**Given material**:
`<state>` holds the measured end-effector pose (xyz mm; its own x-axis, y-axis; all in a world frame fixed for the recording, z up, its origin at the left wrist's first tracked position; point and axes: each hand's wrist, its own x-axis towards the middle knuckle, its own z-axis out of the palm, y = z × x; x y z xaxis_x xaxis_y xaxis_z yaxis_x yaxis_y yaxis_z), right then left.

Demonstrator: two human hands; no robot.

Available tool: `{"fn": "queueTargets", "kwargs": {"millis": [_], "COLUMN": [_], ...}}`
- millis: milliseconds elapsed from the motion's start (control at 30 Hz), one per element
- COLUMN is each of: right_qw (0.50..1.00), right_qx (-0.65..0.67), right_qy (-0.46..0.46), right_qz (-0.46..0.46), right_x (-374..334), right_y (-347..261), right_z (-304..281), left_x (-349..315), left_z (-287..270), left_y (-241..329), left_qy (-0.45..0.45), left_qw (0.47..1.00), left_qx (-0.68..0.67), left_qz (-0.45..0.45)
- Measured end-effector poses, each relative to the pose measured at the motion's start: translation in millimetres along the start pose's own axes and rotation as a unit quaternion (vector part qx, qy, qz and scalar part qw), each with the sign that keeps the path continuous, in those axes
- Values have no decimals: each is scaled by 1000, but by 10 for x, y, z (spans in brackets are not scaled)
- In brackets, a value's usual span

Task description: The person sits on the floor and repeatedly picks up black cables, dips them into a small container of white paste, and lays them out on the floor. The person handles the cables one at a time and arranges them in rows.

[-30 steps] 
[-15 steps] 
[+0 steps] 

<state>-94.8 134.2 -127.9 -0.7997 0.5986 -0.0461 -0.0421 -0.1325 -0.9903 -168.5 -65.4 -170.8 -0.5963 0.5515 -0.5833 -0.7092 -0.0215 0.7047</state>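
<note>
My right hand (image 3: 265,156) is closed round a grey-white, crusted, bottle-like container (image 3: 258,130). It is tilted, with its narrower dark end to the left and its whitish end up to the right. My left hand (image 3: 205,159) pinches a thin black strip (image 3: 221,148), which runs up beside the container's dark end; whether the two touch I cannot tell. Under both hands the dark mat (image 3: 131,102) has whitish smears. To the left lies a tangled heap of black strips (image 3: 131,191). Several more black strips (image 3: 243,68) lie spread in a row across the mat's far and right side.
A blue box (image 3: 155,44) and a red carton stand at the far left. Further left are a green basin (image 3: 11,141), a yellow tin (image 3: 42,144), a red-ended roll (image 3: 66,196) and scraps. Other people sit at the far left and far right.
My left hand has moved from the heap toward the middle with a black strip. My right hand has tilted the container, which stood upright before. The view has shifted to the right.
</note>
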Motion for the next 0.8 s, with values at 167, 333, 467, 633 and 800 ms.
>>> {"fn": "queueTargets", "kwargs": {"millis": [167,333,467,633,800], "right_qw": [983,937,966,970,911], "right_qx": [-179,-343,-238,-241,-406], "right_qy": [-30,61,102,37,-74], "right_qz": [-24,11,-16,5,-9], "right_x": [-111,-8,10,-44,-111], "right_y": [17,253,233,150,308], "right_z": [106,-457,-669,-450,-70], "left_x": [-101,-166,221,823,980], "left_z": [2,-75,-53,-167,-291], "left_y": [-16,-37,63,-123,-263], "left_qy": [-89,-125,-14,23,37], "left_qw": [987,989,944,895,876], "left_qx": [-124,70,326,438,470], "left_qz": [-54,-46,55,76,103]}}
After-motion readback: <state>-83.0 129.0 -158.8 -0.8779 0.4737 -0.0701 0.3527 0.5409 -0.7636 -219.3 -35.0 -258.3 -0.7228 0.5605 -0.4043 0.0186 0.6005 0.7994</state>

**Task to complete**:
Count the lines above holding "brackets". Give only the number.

**Response area**:
2